Voilà en somme où en était la philosophie du concept au moment où Aristote a commencé de penser par lui-même. Il se rattache à cette philosophie avec pleine conscience. Le point de vue des anciens est à ses yeux un point de vue dépassé, et il se compte lui-même parmi les Platoniciens[1]. Il se rattache à Platon par son idée de l’objet de la science et par sa méthode. En effet l’objet de la science pour Aristote, ce qui est ἐπιστητόν, c’est bien l’élément conceptuel des choses, et même c’est souvent cet élément en tant que conçu sous l’aspect de l’universel, c’est-à-dire de ce qui est commun à plusieurs. La science saisit dans une espèce, qui est elle-même de l’universel encore, une hiérarchie de genres qui, à plus forte raison, sont tous des universaux. D’autre part, les opérations de la nature, celles du moins qui sont saisissables et n’ont pas leur principe dans un arrière-fond mystérieux, sont pour Aristote des processus logiques et, dans celle de leurs parties qu’il considère volontiers comme la plus essentielle, des régressions du complexe au simple.
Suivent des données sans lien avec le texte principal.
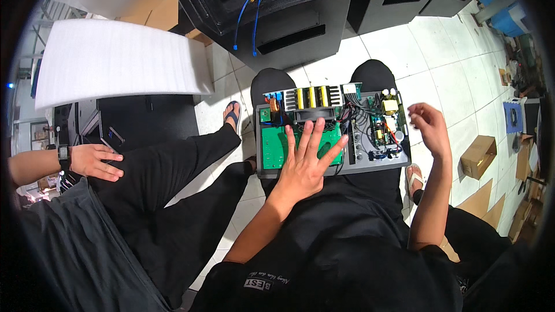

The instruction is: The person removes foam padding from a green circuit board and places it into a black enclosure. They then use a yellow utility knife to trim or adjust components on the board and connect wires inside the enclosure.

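Grey electronics panel [269, 171] is lying across the person's lap, passing beneath the left fingers and ending just short of the right ones. The left hand [303, 176] is spreading its fingers apart, back of the hand upward, over a green circuit board [274, 145], and these fingers are standing in the way of part of that board; I cannot tell whether they are pressing or only hovering. Just beyond those fingertips a black fan [314, 115] is sitting, its near edge partly hidden, and past it a row of yellow parts [313, 97] is running crosswise. A copper coil [274, 105] is showing ahead and to the left of the fingertips, while a tangle of dark wires [358, 112] is bunching to their right. The right hand [432, 130] is hanging beside the panel's right edge, its fingers curling; I cannot tell whether their tips are meeting. Nearest them, a yellow transformer [391, 106] is standing on the panel. Well ahead of the left fingers a black cabinet [326, 14] is looming, with blue wires [256, 20] dangling down it. Far to their left, a co-worker's hand [95, 160] is resting on a dark trouser leg, and white foam [121, 60] is lying beyond that. Right of the right fingers, a cardboard box [478, 157] is sitting on white floor tiles [439, 52].
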The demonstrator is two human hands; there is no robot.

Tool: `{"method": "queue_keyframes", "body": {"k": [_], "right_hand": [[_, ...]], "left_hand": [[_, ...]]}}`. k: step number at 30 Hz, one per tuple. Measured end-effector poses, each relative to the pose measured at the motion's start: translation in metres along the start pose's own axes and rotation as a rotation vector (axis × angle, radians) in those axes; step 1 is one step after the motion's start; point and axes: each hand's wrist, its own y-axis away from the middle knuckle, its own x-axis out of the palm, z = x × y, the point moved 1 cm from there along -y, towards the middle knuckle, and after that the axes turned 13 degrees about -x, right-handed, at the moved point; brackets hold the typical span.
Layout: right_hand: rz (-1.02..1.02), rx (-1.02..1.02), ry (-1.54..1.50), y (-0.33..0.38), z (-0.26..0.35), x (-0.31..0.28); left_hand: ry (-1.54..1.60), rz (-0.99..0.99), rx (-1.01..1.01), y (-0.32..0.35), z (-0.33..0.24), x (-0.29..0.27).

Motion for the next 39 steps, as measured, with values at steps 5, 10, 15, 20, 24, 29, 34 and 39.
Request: {"method": "queue_keyframes", "body": {"k": [5, 10, 15, 20, 24, 29, 34, 39], "right_hand": [[-0.051, -0.329, -0.232, -0.019, 0.07, 0.028], [0.314, -0.102, -0.818, -0.018, 0.124, 0.092], [0.453, -0.075, -0.636, -0.04, 0.151, 0.123], [0.59, -0.089, -0.498, -0.053, 0.171, 0.141], [0.655, -0.122, -0.428, -0.055, 0.182, 0.153], [0.597, -0.224, -0.349, -0.051, 0.186, 0.157], [0.624, -0.034, -0.369, -0.046, 0.189, 0.135], [0.674, -0.592, 0.345, 0.011, 0.188, 0.161]], "left_hand": [[0.086, -0.054, -0.04, 0.014, 0.005, 0.024], [0.058, -0.045, -0.04, 0.013, 0.004, 0.027], [0.063, -0.072, -0.026, 0.012, 0.005, 0.026], [-0.007, -0.008, -0.05, 0.013, 0.006, 0.027], [0.046, -0.025, -0.045, 0.012, 0.007, 0.025], [0.102, -0.036, -0.061, 0.011, 0.005, 0.021], [0.118, -0.013, -0.062, 0.016, 0.008, 0.024], [0.501, 0.1, -0.211, 0.012, 0.01, 0.041]]}}
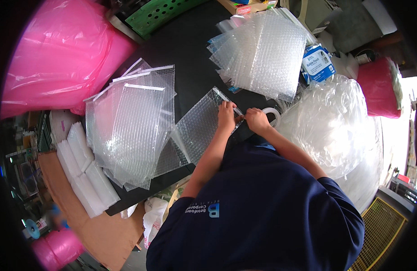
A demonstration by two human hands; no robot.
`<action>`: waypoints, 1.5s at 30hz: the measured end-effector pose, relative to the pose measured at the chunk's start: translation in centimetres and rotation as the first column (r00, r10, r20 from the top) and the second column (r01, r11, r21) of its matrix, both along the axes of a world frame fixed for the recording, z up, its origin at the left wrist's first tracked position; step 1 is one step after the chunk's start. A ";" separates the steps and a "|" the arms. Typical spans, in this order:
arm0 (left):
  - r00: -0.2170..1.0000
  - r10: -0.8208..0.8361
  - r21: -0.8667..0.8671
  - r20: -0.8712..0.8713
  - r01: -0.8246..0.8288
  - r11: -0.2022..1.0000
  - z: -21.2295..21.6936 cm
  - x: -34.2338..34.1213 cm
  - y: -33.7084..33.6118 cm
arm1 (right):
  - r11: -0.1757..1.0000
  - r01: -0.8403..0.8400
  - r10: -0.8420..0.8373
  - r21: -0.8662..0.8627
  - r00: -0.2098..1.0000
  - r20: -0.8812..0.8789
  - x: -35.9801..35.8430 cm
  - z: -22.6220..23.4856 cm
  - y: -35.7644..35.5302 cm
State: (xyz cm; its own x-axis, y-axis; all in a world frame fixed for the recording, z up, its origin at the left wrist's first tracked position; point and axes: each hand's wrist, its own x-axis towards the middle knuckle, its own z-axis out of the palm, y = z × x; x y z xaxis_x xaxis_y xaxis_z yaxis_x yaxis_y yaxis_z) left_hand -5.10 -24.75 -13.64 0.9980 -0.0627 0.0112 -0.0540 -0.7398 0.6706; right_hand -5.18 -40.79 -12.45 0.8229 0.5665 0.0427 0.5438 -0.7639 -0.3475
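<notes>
A clear bubble-wrap pouch (198,121) lies flat on the black table in front of me, with a white strip along its far right edge. My left hand (226,116) grips that edge, fingers bent over it and thumb pointing toward the other hand. Close beside it, my right hand (257,121) is closed in a pinch at the strip's near end, on what looks like the tape. Just right of my right hand is a white roll of tape (277,115), partly covered by that hand. The pinched tape end is too small to make out clearly.
Overlapping bubble pouches (131,122) are spread at the left; another stack (267,54) lies at the far right, near a blue-and-white box (317,64). A large clear plastic bag (330,126) bulges at the right. Pink wrapped bundles (59,54) and white foam packs (84,169) flank the table's left.
</notes>
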 end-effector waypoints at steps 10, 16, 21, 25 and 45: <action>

Pour ce qui est de la méthode, elle est, d’une manière générale, chez Aristote comme chez Platon, logique et notionnelle : c’est-à-dire qu’elle vise à définir et à enchaîner des concepts. Elle est raisonnante, au point de paraître quelquefois raisonneuse. Et, si nous considérons le procédé qui est propre à Aristote, la démonstration, nous voyons qu’il s’appuie sur le concept et que, après tout, il n’est que la réalisation d’un idéal plus ou moins confusément entrevu par Socrate.

  1. Cf. Zeller, II 2³, 15, 3 et supra, p. 8, n. 1.